Requirement: Which lines of the material contain the word "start"? Show each one.

Dataset content:
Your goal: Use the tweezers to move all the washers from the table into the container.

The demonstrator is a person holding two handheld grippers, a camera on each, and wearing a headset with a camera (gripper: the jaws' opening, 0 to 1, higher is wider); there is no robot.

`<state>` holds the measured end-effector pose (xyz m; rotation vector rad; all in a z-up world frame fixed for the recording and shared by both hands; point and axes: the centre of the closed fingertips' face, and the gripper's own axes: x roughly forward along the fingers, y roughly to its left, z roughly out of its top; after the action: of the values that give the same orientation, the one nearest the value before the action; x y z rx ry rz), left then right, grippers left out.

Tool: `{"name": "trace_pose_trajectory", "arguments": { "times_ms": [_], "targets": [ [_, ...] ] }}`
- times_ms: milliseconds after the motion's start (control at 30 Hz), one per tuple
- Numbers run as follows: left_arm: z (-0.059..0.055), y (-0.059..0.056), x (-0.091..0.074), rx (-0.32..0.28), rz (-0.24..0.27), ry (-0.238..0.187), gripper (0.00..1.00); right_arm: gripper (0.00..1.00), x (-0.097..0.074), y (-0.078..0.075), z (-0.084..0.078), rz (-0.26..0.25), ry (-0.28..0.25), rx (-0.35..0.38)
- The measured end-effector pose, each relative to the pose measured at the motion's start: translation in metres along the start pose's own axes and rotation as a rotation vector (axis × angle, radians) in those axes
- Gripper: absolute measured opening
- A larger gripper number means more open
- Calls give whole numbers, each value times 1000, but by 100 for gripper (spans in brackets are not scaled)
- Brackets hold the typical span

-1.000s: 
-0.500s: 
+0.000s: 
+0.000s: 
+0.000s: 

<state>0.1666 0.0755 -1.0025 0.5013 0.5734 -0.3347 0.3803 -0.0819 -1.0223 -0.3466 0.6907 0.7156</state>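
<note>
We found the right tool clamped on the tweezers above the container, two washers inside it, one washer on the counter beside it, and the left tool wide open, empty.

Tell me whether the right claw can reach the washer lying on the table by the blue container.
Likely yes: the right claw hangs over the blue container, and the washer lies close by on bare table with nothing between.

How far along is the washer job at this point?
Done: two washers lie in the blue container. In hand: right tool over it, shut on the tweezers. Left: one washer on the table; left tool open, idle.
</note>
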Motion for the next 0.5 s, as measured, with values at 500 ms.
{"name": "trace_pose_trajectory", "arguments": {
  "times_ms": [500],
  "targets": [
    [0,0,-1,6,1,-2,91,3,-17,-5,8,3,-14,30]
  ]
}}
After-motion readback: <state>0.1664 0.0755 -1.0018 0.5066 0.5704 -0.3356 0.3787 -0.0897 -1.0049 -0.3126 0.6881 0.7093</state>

Response box:
- times_ms: milliseconds after the motion's start (control at 30 Hz), one per tuple
- The measured end-effector pose, each relative to the pose measured at the motion's start: translation in metres along the start pose's own axes and rotation as a rotation vector (axis × angle, radians) in those axes

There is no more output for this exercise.